What to produce:
Write out a word-for-word repetition of the lines that come before the line containing "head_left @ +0" in the listing below, along with that line itself, omitting pictures.

Source material:
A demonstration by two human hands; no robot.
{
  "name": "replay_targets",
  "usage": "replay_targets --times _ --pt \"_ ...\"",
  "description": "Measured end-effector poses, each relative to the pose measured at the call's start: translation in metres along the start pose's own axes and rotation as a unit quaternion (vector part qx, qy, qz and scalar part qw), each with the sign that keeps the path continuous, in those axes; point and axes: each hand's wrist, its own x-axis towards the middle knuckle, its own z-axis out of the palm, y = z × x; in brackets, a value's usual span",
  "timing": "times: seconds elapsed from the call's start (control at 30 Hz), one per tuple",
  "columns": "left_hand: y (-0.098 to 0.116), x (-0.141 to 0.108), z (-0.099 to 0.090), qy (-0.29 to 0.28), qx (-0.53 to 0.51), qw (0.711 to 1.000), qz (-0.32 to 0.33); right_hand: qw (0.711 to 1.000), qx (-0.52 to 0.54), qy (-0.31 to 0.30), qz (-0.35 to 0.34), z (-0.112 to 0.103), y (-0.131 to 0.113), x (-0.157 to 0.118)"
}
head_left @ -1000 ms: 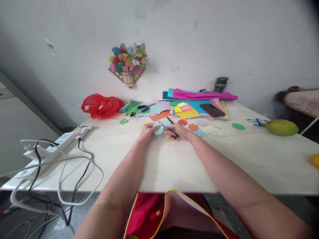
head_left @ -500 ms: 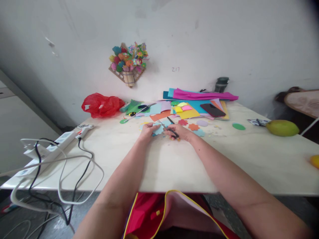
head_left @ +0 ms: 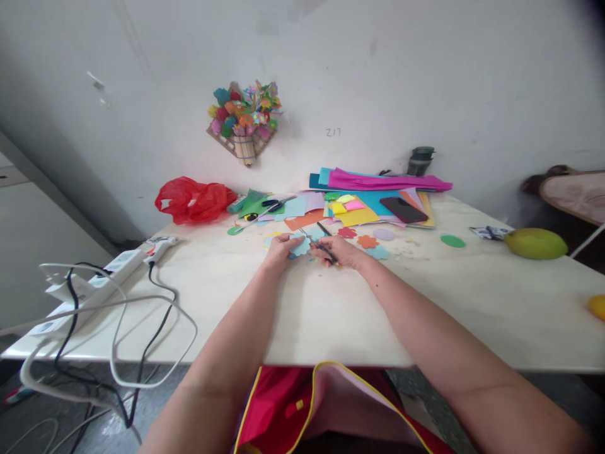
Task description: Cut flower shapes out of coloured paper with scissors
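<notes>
My left hand (head_left: 282,248) pinches a light blue paper flower (head_left: 301,246) between thumb and fingers. My right hand (head_left: 341,251) is closed around the dark handles of a pair of scissors (head_left: 326,252). Their blades point up and left, close to the flower's right edge; whether they touch the paper I cannot tell. Just beyond my right hand lie a red paper flower (head_left: 346,232) and an orange paper flower (head_left: 367,241). A lilac paper oval (head_left: 384,234) is to their right. Small paper scraps are scattered around my right hand.
Coloured sheets with a dark phone (head_left: 403,209) on them lie along the back. A red plastic bag (head_left: 193,199) is at the back left. A power strip (head_left: 94,293) with loose cables occupies the left edge. On the right sit a green oval (head_left: 452,241) and a mango-like fruit (head_left: 535,243).
Almost nothing has moved. The scissors in my right hand have shifted slightly, while my left hand keeps the blue flower in the same spot.
</notes>
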Motion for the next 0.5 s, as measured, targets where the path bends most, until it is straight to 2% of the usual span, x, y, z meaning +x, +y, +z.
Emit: replay_targets --times 0.3,0.5 --pt "-0.0020 0.0019 -0.0018 0.001 -0.007 1.000 0.009 0.998 0.060 -0.009 0.018 -0.0008 0.0019 0.0029" --pt "0.0006 0.0014 -0.0030 -0.011 0.004 1.000 0.015 0.999 0.034 -0.014 0.016 -0.0026 0.0031 0.0018"
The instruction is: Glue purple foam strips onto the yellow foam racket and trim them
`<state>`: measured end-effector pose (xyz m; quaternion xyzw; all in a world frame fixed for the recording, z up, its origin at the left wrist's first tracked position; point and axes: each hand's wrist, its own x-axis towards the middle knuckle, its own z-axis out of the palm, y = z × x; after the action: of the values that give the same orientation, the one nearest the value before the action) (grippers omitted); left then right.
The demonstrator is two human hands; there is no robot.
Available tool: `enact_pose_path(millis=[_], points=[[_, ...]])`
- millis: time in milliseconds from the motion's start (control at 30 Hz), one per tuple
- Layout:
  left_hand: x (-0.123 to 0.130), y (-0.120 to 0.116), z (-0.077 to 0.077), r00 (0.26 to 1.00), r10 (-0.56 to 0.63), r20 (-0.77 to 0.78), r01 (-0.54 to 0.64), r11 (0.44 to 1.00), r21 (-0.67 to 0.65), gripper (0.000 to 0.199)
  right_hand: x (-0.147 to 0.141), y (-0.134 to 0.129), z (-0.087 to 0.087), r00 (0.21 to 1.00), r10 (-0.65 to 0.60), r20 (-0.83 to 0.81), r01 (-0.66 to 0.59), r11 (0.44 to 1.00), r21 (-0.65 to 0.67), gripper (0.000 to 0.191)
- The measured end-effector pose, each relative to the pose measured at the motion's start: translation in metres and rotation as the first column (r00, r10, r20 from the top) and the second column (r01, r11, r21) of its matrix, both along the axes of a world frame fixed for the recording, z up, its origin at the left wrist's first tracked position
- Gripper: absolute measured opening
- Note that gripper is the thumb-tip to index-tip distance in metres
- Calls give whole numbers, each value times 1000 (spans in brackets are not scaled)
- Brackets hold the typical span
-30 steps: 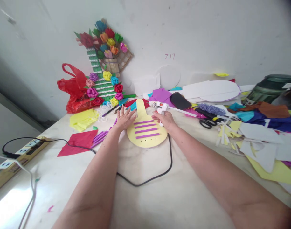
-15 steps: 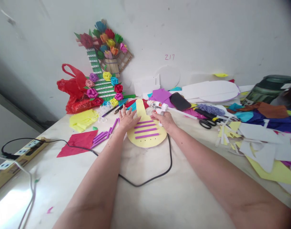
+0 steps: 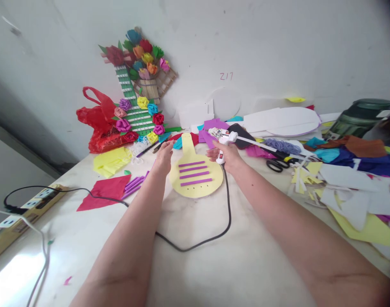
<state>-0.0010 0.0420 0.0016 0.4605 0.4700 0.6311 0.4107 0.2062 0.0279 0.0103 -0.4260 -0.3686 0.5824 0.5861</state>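
Note:
A pale yellow guitar-shaped cutout [image 3: 203, 190] lies flat on the table between my hands, with several purple paper rolls [image 3: 195, 174] set in rows across its round body and small dots below them. My right hand [image 3: 231, 157] grips a white glue gun [image 3: 224, 140] above the cutout's right edge; a long white glue stick juts from its rear. To the left of the cutout, my left hand [image 3: 164, 157] is turned edge-on, its fingers stretched out and no object visible in them. More purple paper rolls [image 3: 134, 185] lie left of that arm, partly on a red paper piece [image 3: 102, 192].
A black cord [image 3: 197, 246] loops across the table towards a power strip [image 3: 31, 204] at left. Scissors [image 3: 276, 165], purple yarn [image 3: 282, 146] and paper scraps [image 3: 348, 183] crowd the right side. A flower-covered green guitar craft [image 3: 139, 117] leans on the wall beside a red plastic bag [image 3: 97, 117].
My left hand has drawn back leftward off the cutout and turned edge-on. My right hand has moved the glue gun slightly right, away from the cutout's neck.

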Motion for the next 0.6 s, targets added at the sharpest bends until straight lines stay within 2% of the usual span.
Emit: enact_pose_path(millis=[133,233,367,467,600], points=[[-2,-3,3,997,-83,0,83,994,-65,38,-7,-1,-5,994,27,-101,-28,1000,-11,10],[-2,-5,3,986,-150,-77,146,987,-62,53,-13,-3,-10,993,21,-115,-20,1000,7,10],[3,-9,1,963,-160,-217,151,987,-60,67,-18,-3,-16,994,-26,-103,29,999,26,13],[8,-11,-1,944,-164,-286,150,986,-72,73,-20,-2,-20,995,-45,-89,48,998,39,17],[10,-10,-6,955,-201,-219,196,980,-44,73,-22,-1,-25,993,-53,-109,57,998,38,17]])
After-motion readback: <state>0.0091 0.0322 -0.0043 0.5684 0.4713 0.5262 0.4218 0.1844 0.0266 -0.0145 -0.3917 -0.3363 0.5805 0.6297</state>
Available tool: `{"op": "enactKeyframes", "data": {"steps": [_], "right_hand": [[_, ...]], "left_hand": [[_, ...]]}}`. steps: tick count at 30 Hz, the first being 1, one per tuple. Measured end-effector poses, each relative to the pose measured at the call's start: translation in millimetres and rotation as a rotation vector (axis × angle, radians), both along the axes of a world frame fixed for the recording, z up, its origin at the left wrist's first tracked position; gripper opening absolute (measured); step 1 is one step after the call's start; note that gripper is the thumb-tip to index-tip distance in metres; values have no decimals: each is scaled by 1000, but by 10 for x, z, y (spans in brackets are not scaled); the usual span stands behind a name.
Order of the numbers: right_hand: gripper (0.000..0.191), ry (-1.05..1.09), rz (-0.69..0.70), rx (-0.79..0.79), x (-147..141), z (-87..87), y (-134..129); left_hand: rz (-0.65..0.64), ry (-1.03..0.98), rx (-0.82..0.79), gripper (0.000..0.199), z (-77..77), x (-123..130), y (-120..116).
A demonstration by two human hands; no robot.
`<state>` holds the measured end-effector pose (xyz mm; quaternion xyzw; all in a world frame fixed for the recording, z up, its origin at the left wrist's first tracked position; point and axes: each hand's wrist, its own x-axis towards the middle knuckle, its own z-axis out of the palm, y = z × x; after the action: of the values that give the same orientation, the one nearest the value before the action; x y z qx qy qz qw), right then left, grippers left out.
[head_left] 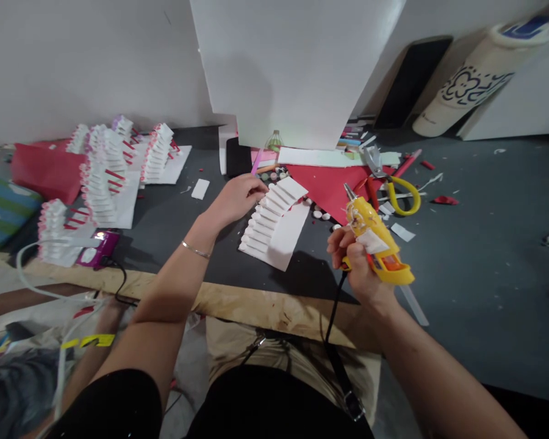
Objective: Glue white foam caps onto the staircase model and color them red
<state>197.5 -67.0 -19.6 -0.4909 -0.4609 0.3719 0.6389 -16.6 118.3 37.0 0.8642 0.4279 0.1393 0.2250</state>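
Note:
In my right hand (359, 262) is a yellow hot glue gun (370, 231), nozzle up and to the left, with a clear glue stick out of its back. My left hand (240, 198) has its fingers pinched at the upper left end of a white paper piece (290, 235) that carries a fan of white sticks with rounded ends. Whatever lies between those fingertips is hidden. Red paper (320, 189) lies behind the piece, with small white round bits (320, 214) near it.
Yellow-handled scissors (403, 196) lie right of the red paper. Several similar stick pieces (103, 177) stand at left, near a purple box (99, 249) with cables. A bottle (471, 85) and a dark phone-like slab (412, 82) lean at the back. Another person's arm shows lower left.

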Motion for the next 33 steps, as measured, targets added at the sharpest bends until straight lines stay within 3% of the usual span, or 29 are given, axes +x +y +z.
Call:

Answer to this exercise:
A demonstration by two human hands; no robot.
{
  "name": "replay_targets",
  "usage": "replay_targets --times _ --pt \"_ ...\"",
  "description": "Measured end-effector poses, each relative to the pose measured at the call's start: translation in metres along the start pose's own axes and rotation as a unit quaternion (vector part qx, qy, qz and scalar part qw), each with the sign that keeps the path continuous, in those axes; point and axes: each hand's wrist, its own x-axis towards the middle knuckle, its own z-axis out of the palm, y = z × x; in brackets, a value's usual span",
  "timing": "times: seconds elapsed from the call's start (control at 30 Hz), one per tuple",
  "columns": "left_hand: y (-0.098 to 0.116), x (-0.141 to 0.108), z (-0.099 to 0.090), qy (-0.29 to 0.28), qx (-0.53 to 0.51), qw (0.711 to 1.000), qz (-0.32 to 0.33); right_hand: qw (0.711 to 1.000), qx (-0.52 to 0.54), qy (-0.31 to 0.30), qz (-0.35 to 0.34), z (-0.112 to 0.103), y (-0.131 to 0.113), x (-0.157 to 0.118)"
}
head_left @ -1000 ms: 
head_left @ -500 ms: 
head_left @ +0 ms: 

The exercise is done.